Task statement: There is material below. Print exactly the lines starting at the line with "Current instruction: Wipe" and ending at the line with "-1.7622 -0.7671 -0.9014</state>", ends included, and no others.

Information shown:
--
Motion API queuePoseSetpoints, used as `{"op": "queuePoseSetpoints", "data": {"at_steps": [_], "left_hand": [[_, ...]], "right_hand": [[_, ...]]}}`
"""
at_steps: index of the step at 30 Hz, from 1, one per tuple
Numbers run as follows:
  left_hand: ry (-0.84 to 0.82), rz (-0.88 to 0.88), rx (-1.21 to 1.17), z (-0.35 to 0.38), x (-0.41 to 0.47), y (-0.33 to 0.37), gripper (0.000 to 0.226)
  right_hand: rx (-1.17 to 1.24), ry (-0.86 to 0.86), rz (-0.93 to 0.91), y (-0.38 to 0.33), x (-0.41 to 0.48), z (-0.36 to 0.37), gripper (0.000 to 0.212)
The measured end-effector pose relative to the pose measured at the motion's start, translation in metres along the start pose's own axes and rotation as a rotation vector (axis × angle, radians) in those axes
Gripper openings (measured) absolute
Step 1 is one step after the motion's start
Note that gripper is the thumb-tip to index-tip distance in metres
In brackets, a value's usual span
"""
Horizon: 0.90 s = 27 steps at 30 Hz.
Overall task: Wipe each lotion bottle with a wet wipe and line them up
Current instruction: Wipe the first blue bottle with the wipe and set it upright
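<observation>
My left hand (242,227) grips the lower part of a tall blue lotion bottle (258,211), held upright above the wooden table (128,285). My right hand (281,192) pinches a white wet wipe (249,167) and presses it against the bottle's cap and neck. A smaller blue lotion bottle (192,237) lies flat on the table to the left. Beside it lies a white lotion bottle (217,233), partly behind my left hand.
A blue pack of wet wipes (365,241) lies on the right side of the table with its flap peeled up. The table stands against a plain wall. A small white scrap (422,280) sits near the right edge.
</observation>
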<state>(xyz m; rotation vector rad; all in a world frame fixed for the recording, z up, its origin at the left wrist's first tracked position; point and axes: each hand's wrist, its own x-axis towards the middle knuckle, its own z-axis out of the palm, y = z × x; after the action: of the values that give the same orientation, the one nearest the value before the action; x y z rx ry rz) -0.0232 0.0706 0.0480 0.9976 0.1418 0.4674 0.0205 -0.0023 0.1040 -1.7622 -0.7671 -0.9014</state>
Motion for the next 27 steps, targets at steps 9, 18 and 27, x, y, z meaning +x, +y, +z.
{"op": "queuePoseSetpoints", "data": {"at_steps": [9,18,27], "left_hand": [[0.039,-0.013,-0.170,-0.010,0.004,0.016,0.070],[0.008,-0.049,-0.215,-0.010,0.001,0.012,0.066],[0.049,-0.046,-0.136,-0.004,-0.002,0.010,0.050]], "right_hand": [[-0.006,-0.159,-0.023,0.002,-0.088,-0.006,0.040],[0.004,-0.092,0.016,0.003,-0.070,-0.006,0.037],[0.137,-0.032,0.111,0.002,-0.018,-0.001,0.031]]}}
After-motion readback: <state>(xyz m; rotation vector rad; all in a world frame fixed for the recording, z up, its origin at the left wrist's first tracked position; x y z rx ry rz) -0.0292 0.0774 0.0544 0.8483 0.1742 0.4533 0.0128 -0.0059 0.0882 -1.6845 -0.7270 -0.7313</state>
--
Response box:
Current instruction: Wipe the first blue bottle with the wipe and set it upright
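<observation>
My left hand (242,227) grips the lower part of a tall blue lotion bottle (258,211), held upright above the wooden table (128,285). My right hand (281,192) pinches a white wet wipe (249,167) and presses it against the bottle's cap and neck. A smaller blue lotion bottle (192,237) lies flat on the table to the left. Beside it lies a white lotion bottle (217,233), partly behind my left hand.
A blue pack of wet wipes (365,241) lies on the right side of the table with its flap peeled up. The table stands against a plain wall. A small white scrap (422,280) sits near the right edge.
</observation>
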<state>(xyz m; rotation vector rad; all in a world frame fixed for the recording, z up, its origin at the left wrist's first tracked position; point and axes: each hand's wrist, its own x-axis towards the middle knuckle, its own z-axis out of the palm, y = z × x; after the action: of the values that give the same orientation, the one nearest the value before the action; x y z rx ry rz) -0.0232 0.0706 0.0480 0.9976 0.1418 0.4674 0.0205 -0.0023 0.1040 -1.7622 -0.7671 -0.9014</state>

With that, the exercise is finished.